So, I would like to detect in realtime if there are points (objects) inside that area and, if yes, call some functions. This is a little bit tricky, because, this check should be able to detect also if there are contiguous points to determine if the object is real or not (i.e. if it detects a point, then it should search the nearest point to determine if they compose an object or if it's only a point which may be a detection error).
This is the function I use to perform a single scan:
struct point pt[limit*URG_POINTS];
//..
for(i = 0; i < limit; i++){
for(j = 0; j < URG_POINTS; j++){
ang2 = kDeg2Rad*((j*240/(double)URG_POINTS)-120);
offset = 0.03; //it depends on sensor module [m]
dis = (double) dist[cnt] / 1000.0;
//THRESHOLD of RANGE
// if(dis > MAX_RANGE) dis = 0; //MAX RANGE = 4[m]
// if(dis < MIN_RANGE) dis = 0;
pt[cnt].x = dis * cos(ang2) * cos(ang1) + (offset*sin(ang1)); // <-- X POINTS
pt[cnt].y = dis * sin(ang2); // <-- Y POINTS
// pt[cnt].z = dis * cos(ang2) * sin(ang1) - (offset*cos(ang1)); <- I disabled 3D mapping at the moment
cnt++;
}
ang1 += diff;
}
After each single scan, pt contains all the detected points in x-y coordinates.
I'd like to do something like this:
perform a single scan, then at the end,
apply collisions check on each pt.x and pt.y
if you find a point in the inner region, then check for other near points, if yes, stop the robot;
if not or if no other near points are found, start another scan
I'd like to know how to easy check objects (composed by more than one single point) inner the previous defined region.
Can you help me, please?
It seems very difficult for me :(

I don't think I can give a complete answer, but a few thoughts on where it might be possible to go.
What do you mean with realtime?
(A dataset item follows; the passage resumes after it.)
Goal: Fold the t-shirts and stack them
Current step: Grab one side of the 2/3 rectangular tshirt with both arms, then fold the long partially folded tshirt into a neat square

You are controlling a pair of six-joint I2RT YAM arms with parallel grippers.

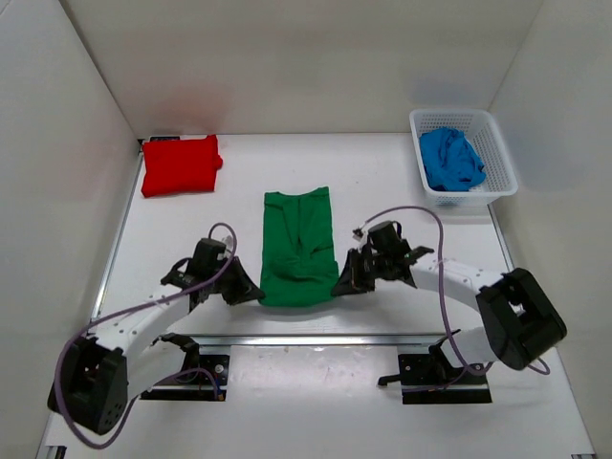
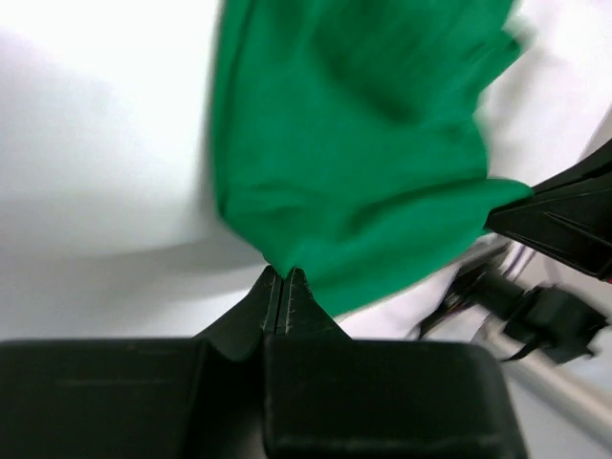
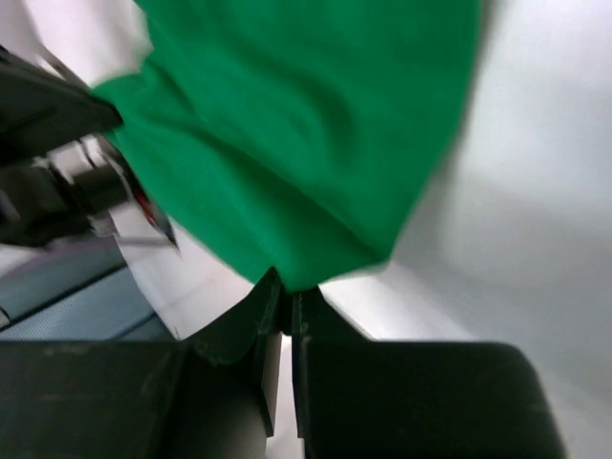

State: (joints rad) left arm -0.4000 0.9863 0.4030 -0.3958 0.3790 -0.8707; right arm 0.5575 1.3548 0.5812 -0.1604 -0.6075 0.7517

How long may it take for any given algorithm to run? And what processor does your program run at?
Filtering the points that are within your area of detection should be quite easy just by checking if abs(x) < 0.75 and y< 2 && y > 0. Furthermore, you should only consider points that are far enough away from 0, so x^2 + y^2 > d.
But that should be the trivial part.
More interesting it will get to detect groups of points. DBSCAN has proven to be a fairly good clustering algorithm for detecting 2-dimensional groups of points. The critical question here is if DBSCAN is fast enough for real-time applications.
If not, you might have to think about optimizing the algorithm (You can press it's complexity to n*log(n) using some clever indexing structures).
Furthermore, it might be worth thinking about how you can incorporate the knowledge you have from your last iteration (assuming a high frequency, the data points should not change to much).
It might be worth looking at other robotics projects - I could imagine the problem of interpreting sensor data to construct information of the surroundings is a rather common one.
UPDATE
It is fairly difficult to give you good advice without knowing where you stumble on applying DBSCAN on your problem. But let me try to give you a step-by-step-guide how an algorithm may work:
For each datapoint you receive you check whether it is in the region you want to have observed. (The conditions I have given above should work).
If the datapoint is within the region you save it to some sort of list
After reading all data points you check if the list is empty. If so, everything is good. Otherwise we have to check if there are bigger groups of data points that you have to navigate around.
Now comes the more difficult part. You throw DBSCAN on that points and try to find groups of points. Which parameters will work for the algorithm I do not know - that has to be tried. After that you should have some clusters of points. I'm not totally sure what you will do with the groups - an idea would be to detect the points of each group that have the minimum and maximum degree in polar coordinates. That way you could decide how far you have to turn your vehicle. Special care would have to be taken if two groups are so close that it will not be possible to navigate through the gap between.
For the implementation of DBSCAN you could here or just ask google for help. It is a fairly common algorithm that has been coded thousands of times. For further optimizations concerning speed it might be helpful to create an own implementation. However, if one of the implementations you find seems to be usable, I would try that first before going all the way and implementing it on my own.
If you stumble on specific problems while implementing the algorithm I would suggest creating a new question, as it is far away from this one and you might get more people that are willing to help you.
I hope things are a bit clearer now. If not please give the exact point that you have doubts about.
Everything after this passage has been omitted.